ABOUT THIS EXERCISE:
All of the data below is to be copied exactly.

SUPPLIED DATA:
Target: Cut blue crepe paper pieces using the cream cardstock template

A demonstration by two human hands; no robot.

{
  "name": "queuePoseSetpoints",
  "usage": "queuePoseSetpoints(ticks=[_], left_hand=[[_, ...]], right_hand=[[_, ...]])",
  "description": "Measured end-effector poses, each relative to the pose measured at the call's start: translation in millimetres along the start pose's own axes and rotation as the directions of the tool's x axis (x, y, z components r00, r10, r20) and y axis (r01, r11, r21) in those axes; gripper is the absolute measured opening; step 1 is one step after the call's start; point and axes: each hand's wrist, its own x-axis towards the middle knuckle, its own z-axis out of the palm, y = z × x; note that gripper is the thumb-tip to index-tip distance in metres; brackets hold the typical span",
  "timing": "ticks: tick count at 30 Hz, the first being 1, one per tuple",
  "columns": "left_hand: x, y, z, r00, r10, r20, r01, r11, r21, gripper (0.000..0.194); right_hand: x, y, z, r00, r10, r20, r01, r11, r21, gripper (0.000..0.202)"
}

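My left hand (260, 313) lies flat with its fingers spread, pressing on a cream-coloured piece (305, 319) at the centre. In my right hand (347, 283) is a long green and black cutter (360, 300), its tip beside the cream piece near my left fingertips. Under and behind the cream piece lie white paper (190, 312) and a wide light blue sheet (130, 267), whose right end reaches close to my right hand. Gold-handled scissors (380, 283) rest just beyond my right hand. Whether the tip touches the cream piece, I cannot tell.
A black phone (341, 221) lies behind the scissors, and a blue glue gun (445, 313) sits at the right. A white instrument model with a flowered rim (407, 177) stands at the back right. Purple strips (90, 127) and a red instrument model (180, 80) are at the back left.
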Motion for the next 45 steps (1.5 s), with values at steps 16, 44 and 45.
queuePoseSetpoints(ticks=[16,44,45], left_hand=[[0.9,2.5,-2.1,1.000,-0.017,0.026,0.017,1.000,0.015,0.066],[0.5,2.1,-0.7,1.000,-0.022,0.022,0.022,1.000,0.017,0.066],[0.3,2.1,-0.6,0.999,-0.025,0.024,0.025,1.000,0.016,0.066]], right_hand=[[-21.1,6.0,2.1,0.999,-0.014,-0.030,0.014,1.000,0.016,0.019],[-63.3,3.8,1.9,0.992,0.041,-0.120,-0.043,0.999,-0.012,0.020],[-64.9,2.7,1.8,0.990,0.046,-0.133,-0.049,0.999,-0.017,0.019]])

RESULT OF THIS TASK:
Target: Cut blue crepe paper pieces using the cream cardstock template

A demonstration by two human hands; no robot.

{
  "name": "queuePoseSetpoints",
  "usage": "queuePoseSetpoints(ticks=[_], left_hand=[[_, ...]], right_hand=[[_, ...]])",
  "description": "Measured end-effector poses, each relative to the pose measured at the call's start: translation in millimetres along the start pose's own axes and rotation as the directions of the tool's x axis (x, y, z components r00, r10, r20) and y axis (r01, r11, r21) in those axes; gripper is the absolute measured opening; step 1 is one step after the call's start; point and axes: each hand's wrist, its own x-axis towards the middle knuckle, its own z-axis out of the palm, y = z × x; note that gripper is the thumb-tip to index-tip distance in metres; brackets hold the typical span",
  "timing": "ticks: tick count at 30 Hz, the first being 1, one per tuple",
  "columns": "left_hand: x, y, z, r00, r10, r20, r01, r11, r21, gripper (0.000..0.194); right_hand: x, y, z, r00, r10, r20, r01, r11, r21, gripper (0.000..0.202)"
}

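My left hand (260, 313) lies flat with its fingers spread, pressing on a cream-coloured piece (305, 319) at the centre. In my right hand (347, 283) is a long green and black cutter (360, 300), its tip beside the cream piece near my left fingertips. Under and behind the cream piece lie white paper (190, 312) and a wide light blue sheet (130, 267), whose right end reaches close to my right hand. Gold-handled scissors (380, 283) rest just beyond my right hand. Whether the tip touches the cream piece, I cannot tell.
A black phone (341, 221) lies behind the scissors, and a blue glue gun (445, 313) sits at the right. A white instrument model with a flowered rim (407, 177) stands at the back right. Purple strips (90, 127) and a red instrument model (180, 80) are at the back left.
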Motion for the next 45 steps (1.5 s), with values at steps 16, 44 and 45.
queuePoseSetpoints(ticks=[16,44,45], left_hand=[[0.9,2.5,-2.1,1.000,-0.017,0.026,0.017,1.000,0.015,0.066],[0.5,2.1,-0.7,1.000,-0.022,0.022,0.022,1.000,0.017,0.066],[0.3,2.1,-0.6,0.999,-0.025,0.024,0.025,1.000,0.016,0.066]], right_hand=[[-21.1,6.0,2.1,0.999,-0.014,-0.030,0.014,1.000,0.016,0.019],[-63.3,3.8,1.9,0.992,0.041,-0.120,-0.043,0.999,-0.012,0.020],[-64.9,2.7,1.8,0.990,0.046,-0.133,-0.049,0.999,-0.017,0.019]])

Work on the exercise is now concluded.